French-owned container ship in Red Sea targeted by Houthi missiles

Maltese-Flagged Container Ship Attacked by Iran-Backed Militia

A French-owned, Maltese-flagged container ship became the latest target of an attack by the Iran-backed Houthi militia on Tuesday. Three missiles were fired at the ship from Yemen, but it was not hit, according to the maritime security company Ambrey Analytics. Ambrey declined to name the ship that was attacked during the incident.

The attack occurred around 10:00 p.m. local time and took place about 24 kilometers southwest of Mocha, Yemen, in the Bab al-Mandab Strait. The explosions were observed between one and five nautical miles from the ship, according to the Royal Navy’s United Kingdom Maritime Trade Operations (UKMTO).

There was no official response from the Houthis. The Pentagon is aware of reports of the attack but had no further comment, a Pentagon spokesman said.

The ship was traveling to Alexandria, Egypt, at the time of the attack and the ship’s captain was heard calling for help from a coalition warship, according to Ambrey.

After the ship’s crew saw the explosions, another ship reported seeing a small boat about a mile from the scene. “It was recommended to treat this vessel with caution as it could have been used to assist in targeting,” Ambrey said.

Recent Attacks and Escalating Tensions

This latest incident comes two days after US Navy helicopters were fired upon by Houthi attack ships while responding to a distress call from a cargo ship. The helicopters responded, sinking the boats and killing 10 Houthi fighters. Just hours before that engagement, the USS Seriously shot down two anti-ship ballistic missiles during an assault on Maersk Hangzhou, which was hit by a weapon while traveling through the southern Red Sea, according to US Central Command. After the attack on the Maersk Hangzhou on December 30, the shipping company Maersk announced that it was pausing all transits through the Red Sea and the Gulf of Aden “until further notice.”

“An investigation into the incident is underway and we will continue to halt all cargo movement through the area while we further assess the evolving situation,” Maersk said in a statement. “In cases where it makes the most sense for our customers, ships will be diverted and continue their journey around the Cape of Good Hope.”

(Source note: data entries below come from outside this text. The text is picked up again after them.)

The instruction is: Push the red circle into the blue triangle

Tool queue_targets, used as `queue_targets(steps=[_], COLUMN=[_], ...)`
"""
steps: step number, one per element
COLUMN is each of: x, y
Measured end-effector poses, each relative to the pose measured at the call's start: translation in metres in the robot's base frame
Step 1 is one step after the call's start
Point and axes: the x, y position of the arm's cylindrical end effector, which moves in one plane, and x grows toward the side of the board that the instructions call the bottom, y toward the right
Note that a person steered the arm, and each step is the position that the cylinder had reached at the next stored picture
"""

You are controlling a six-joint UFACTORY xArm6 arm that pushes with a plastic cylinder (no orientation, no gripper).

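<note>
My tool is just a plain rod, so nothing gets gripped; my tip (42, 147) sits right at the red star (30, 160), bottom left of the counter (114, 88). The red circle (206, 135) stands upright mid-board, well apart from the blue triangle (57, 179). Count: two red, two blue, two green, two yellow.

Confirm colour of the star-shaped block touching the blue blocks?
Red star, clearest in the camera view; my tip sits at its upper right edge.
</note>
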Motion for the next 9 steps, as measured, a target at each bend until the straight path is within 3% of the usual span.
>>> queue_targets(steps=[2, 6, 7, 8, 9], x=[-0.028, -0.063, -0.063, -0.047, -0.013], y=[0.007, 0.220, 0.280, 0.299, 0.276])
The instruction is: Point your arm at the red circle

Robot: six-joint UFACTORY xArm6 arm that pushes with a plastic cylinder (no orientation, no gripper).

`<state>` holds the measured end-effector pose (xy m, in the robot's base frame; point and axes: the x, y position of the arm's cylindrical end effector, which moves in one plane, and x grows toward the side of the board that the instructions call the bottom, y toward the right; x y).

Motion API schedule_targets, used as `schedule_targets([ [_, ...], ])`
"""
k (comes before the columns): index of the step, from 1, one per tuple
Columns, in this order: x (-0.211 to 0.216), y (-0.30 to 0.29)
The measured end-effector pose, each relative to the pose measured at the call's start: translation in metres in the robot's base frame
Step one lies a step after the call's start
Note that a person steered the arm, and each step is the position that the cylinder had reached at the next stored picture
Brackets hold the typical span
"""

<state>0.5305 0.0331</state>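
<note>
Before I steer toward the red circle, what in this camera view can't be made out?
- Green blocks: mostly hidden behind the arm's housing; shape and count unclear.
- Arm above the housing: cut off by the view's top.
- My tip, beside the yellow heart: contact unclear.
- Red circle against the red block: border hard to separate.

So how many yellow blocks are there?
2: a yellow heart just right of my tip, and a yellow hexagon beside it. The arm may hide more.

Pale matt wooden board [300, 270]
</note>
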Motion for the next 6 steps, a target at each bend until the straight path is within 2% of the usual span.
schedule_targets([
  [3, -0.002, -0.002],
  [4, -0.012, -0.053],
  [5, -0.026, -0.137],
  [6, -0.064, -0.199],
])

Amid rising tension in the region, Iran said Monday it sent the destroyer Alborz towards the Red Sea. “Since 2009, Iranian warships have been operating in open waters to protect sea lines, fight pirates and carry out other missions,” the Iranian media outlet FARS reported. “The warship, refurbished and equipped with state-of-the-art systems, joined the Iranian Navy’s fleet in 2019. The flotilla’s arrival in the Red Sea comes amid rising tensions following Yemen’s retaliatory attacks against “Israeli-owned and destined vessels in support of the Palestinians in the Gaza Strip.”

As the Alborz was entering the Red Sea, the US Navy announced that the Ford carrier group was scheduled to return to its home port of Norfolk, Virginia, after two months in the eastern Mediterranean Sea. The redeployment was timed so the strike group can “prepare for future deployments,” according to U.S. Naval Forces Europe and Africa. The Ford was expected to return home shortly after two deployment extensions for the carrier’s first major cruise.

Earlier on Tuesday, Vice Adm. Brad Cooper, commander of U.S. Naval Forces Central Command, presented combat medals to the crew of the Arleigh Burke class guided missile destroyer USS Carney. Cooper also presented the entire team with combat action tapes. The awards were for the crew’s actions on December 16, when 14 Houthi drones were shot down in the Red Sea.

Potential Responses and Security Measures

While these attacks continue, there has yet to be a kinetic response against Houthi facilities in Yemen. The United Kingdom is preparing a series of airstrikes together with the United States and possibly other European countries, with discussions of different strike packages being held within the US military.

As we previously reported, “While small convoy operations appear to have occurred, large multinational combined operations have not been observed. With multiple partners sending ships unwilling to put their ships under US control, the exact amount of coordination and which ships each country is willing to provide security remains unclear.”

As the situation continues to evolve, updates will be provided as necessary, especially if there is any type of kinetic response on Houthi installations in response to the ongoing attacks.